Você passou meses desenvolvendo um produto digital — um app, uma ferramenta, uma plataforma SaaS, uma comunidade com nome próprio. Está quase pronto para lançar. A campanha de pré-lançamento está planejada, o nome é ótimo, você tem certeza que vai pegar.
E então alguém registra o nome no INPI antes de você.
Não é uma situação hipotética. Acontece com frequência suficiente para que qualquer creator ou empreendedor digital conheça pelo menos um caso. E a janela de vulnerabilidade é exatamente o período entre "o nome ficou público" e "o depósito foi feito".
Como o problema acontece
O mecanismo é simples. Você faz um post de teaser, anuncia o produto em newsletter, aparece em um podcast falando do lançamento — e o nome cai no radar de alguém que monitora tendências, ou simplesmente de um oportunista que verifica se a marca está livre.

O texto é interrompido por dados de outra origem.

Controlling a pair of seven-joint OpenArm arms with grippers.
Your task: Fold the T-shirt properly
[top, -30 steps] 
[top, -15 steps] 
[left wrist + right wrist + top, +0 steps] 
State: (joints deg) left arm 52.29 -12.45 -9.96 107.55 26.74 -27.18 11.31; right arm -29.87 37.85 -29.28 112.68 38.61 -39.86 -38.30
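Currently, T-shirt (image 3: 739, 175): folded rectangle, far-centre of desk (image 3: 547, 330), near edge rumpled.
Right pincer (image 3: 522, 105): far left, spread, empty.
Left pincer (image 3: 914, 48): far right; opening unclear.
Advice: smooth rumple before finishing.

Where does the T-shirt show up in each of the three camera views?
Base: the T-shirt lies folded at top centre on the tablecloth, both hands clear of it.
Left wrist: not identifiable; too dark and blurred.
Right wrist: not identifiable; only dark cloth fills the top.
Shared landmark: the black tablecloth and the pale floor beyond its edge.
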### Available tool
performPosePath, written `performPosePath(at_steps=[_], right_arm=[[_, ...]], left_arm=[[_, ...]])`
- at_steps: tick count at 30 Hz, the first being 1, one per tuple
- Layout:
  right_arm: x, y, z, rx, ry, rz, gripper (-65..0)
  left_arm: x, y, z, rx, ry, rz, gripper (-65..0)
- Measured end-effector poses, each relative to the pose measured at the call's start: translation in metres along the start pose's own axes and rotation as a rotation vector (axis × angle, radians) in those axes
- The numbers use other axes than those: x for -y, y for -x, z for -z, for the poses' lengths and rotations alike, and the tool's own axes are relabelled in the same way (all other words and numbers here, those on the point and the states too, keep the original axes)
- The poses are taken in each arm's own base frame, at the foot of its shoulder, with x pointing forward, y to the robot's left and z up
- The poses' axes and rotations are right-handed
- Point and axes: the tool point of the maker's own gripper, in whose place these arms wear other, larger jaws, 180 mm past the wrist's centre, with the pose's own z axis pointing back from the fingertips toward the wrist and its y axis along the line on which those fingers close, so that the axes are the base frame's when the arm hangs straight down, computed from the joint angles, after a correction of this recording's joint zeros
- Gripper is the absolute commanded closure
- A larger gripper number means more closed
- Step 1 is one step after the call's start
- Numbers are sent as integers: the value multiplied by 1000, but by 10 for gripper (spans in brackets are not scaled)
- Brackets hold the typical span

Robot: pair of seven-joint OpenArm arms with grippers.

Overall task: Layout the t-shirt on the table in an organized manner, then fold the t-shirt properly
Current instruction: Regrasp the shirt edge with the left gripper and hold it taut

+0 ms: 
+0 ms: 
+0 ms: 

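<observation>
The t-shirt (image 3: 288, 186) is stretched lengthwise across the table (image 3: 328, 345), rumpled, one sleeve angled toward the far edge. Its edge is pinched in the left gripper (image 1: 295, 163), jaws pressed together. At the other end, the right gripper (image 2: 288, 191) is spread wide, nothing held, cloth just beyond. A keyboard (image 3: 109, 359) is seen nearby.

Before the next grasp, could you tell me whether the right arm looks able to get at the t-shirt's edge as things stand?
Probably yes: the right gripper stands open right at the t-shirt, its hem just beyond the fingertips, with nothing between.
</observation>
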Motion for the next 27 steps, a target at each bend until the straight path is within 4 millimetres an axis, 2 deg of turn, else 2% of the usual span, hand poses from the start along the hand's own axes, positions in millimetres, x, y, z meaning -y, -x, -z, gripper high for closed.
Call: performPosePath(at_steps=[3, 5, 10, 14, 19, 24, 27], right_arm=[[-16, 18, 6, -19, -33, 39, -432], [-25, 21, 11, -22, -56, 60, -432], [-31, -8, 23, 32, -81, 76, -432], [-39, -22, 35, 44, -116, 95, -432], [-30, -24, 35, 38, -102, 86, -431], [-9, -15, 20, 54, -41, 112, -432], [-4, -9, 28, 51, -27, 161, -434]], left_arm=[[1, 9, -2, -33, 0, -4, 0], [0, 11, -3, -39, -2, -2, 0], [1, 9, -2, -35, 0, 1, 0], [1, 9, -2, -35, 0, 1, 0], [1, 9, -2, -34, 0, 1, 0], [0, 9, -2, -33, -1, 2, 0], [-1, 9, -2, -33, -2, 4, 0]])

Eles verificam no INPI: está livre. Depositam. Pagam a taxa. A partir desse depósito, eles têm prioridade sobre o nome.
Quando você vai fazer o pedido, descobre que o nome está tomado. As opções que restam são caras e incertas: contestar o registro alegando uso anterior, chegar num acordo com o titular, ou mudar o nome. Cada uma dessas alternativas tem custos — financeiros, de tempo e de energia de marca que você não pode recuperar.

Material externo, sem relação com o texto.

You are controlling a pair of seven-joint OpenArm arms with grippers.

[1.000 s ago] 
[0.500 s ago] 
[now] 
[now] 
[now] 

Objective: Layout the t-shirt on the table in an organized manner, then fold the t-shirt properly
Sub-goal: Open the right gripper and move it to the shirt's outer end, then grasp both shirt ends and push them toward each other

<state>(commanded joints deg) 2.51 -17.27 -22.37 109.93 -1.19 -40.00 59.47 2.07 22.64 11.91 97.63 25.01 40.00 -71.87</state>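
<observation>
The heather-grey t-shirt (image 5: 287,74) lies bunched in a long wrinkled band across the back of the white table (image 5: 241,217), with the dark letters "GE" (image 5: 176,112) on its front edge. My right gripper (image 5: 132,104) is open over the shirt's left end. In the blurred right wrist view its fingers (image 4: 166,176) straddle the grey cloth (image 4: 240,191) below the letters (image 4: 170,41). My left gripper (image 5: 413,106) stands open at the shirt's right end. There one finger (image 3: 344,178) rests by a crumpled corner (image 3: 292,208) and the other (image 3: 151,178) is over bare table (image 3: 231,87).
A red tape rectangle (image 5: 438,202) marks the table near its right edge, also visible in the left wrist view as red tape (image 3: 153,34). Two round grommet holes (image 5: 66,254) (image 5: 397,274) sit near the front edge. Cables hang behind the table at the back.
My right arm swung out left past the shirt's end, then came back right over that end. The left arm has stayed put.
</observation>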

A regra do produto digital
Em software, apps e produtos digitais, existe uma lógica que vale seguir: nomeie, deposite, depois anuncie. A ordem importa.
A maioria dos creators e founders digitais faz o contrário — escolhem o nome, fazem o buzz antes do lançamento, e deixam o "negócio burocrático" para depois. É exatamente essa inversão que cria o risco.

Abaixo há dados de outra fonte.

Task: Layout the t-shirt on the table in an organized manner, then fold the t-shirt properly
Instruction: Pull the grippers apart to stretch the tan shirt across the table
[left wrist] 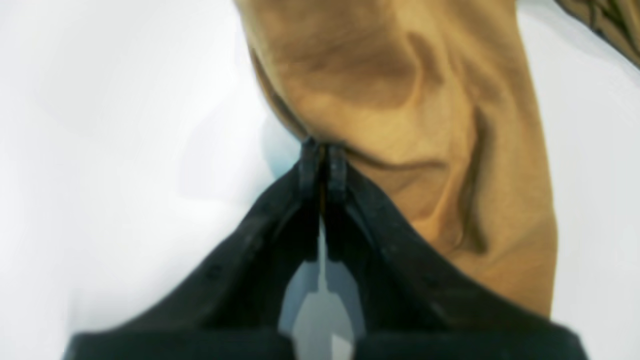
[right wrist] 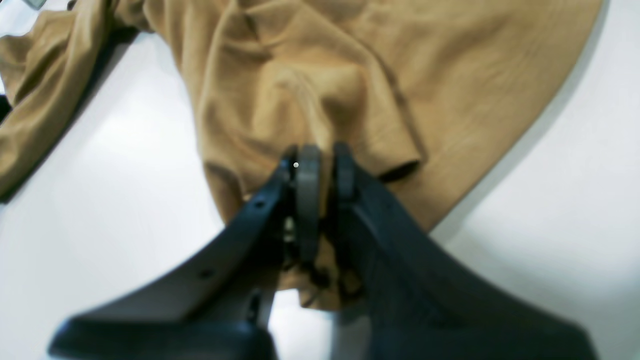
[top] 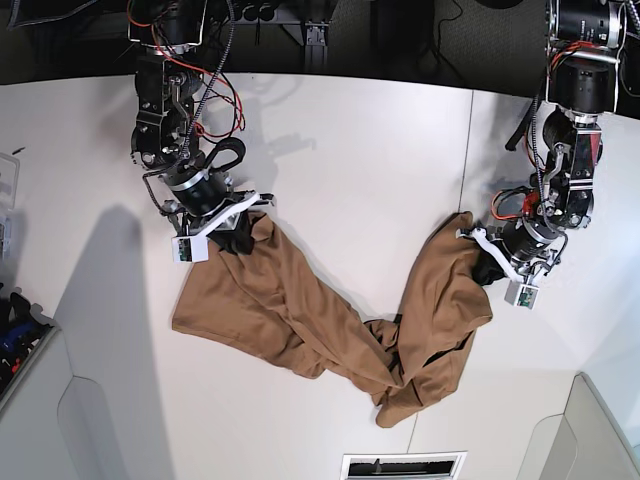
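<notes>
The tan-brown t-shirt [top: 330, 320] lies stretched in a crumpled V across the white table [top: 350, 160] in the base view. My left gripper [left wrist: 323, 150] is shut on an edge of the t-shirt [left wrist: 400, 100], at the cloth's right end in the base view [top: 484, 262]. My right gripper [right wrist: 325, 160] is shut on a bunched fold of the t-shirt [right wrist: 400, 75], at the cloth's upper left end in the base view [top: 238, 222]. The middle of the shirt sags in folds toward the table's front.
A thin dark seam [top: 466, 170] runs down the table on the right. A vent slot [top: 403, 466] sits at the front edge. Coloured items [top: 12, 335] lie at the far left edge. White corner panels [top: 600, 430] flank the front.
</notes>
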`<move>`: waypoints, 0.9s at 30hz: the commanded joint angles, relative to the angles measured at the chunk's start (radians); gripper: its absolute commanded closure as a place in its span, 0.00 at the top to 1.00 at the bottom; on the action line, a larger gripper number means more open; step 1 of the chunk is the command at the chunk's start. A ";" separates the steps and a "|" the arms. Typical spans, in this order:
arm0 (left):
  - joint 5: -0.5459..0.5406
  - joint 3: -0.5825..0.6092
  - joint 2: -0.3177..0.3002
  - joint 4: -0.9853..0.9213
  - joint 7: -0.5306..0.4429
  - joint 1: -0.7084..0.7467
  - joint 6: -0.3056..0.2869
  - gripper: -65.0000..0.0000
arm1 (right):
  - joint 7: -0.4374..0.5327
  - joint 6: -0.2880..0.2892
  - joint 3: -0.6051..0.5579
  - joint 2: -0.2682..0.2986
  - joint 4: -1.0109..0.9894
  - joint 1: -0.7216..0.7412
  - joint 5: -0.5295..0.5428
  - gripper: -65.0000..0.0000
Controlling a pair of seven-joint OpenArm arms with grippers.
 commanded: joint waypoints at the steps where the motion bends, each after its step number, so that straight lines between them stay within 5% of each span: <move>1: -0.007 -0.007 -0.033 0.016 -0.020 -0.033 0.005 0.00 | 0.017 0.007 0.008 0.005 0.031 0.016 -0.005 0.00; 12: -0.028 -0.007 -0.230 0.167 0.010 -0.034 0.030 0.00 | 0.007 0.007 0.174 0.137 0.104 0.013 -0.022 0.00; 18: -0.080 -0.007 -0.271 0.297 0.219 -0.031 -0.009 0.00 | -0.047 0.034 0.319 0.188 0.104 0.002 0.094 0.00; 20: -0.119 -0.007 -0.270 0.332 0.296 -0.029 -0.044 0.16 | -0.055 0.042 0.354 0.198 0.104 -0.014 0.144 0.00; 21: -0.140 -0.007 -0.270 0.345 0.321 -0.028 -0.060 0.26 | -0.056 0.042 0.369 0.199 0.104 -0.025 0.158 0.05; 23: -0.167 -0.007 -0.271 0.361 0.353 -0.026 -0.061 0.41 | -0.061 0.041 0.391 0.198 0.104 -0.047 0.181 0.38; 25: -0.168 -0.010 -0.271 0.362 0.370 -0.026 -0.049 0.46 | -0.068 0.043 0.405 0.199 0.104 -0.075 0.229 0.65; 27: -0.172 -0.026 -0.270 0.362 0.369 -0.023 -0.019 0.46 | -0.070 0.073 0.418 0.198 0.104 -0.102 0.278 0.69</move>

O depósito ideal acontece seis a doze meses antes do lançamento público. Isso dá tempo para a publicação do pedido no INPI, para eventuais oposições, e para você chegar ao lançamento com mais segurança sobre o nome.
Mas nem todo desenvolvimento tem esse luxo de tempo. Se o prazo é curto, a regra mínima é: deposite antes ou no mesmo dia do primeiro anúncio público. Não depois.
O que registrar num produto digital
Produtos digitais costumam ter mais de um nome para considerar:
O nome do produto em si. O nome do app, da ferramenta, da plataforma. É o ativo principal — o que aparece na loja, no domínio, na campanha.
O nome da empresa ou estúdio. Se o produto tem sucesso e você quer lançar outros, o nome do estúdio ou empresa por trás começa a valer também. Muitos founders digitais percebem isso só no segundo ou terceiro produto.
Submarcas e funcionalidades com nome próprio. Se o produto tem um módulo, uma metodologia ou uma funcionalidade com nome próprio que você usa no marketing, considere se esses nomes também precisam de proteção.
Loja de apps e registro de marca: coisas diferentes
Um ponto de confusão frequente: estar disponível na App Store ou na Play Store com um nome não significa que você tem direito exclusivo sobre esse nome. As plataformas têm suas próprias regras de nomenclatura, mas elas não substituem o registro no INPI.
Se alguém registrar o nome do seu app como marca no INPI, você pode receber uma notificação de infração — mesmo tendo o app publicado nas lojas há mais tempo. A proteção que importa juridicamente no Brasil é a do INPI.
Para quem está no pré-desenvolvimento
Se você ainda está escolhendo o nome do produto, esse é o melhor momento para integrar a verificação de marca ao processo. Antes de se apegar ao nome, descubra se ele está disponível. Mudar o nome na fase de conceito custa zero. Mudar depois do lançamento custa muito.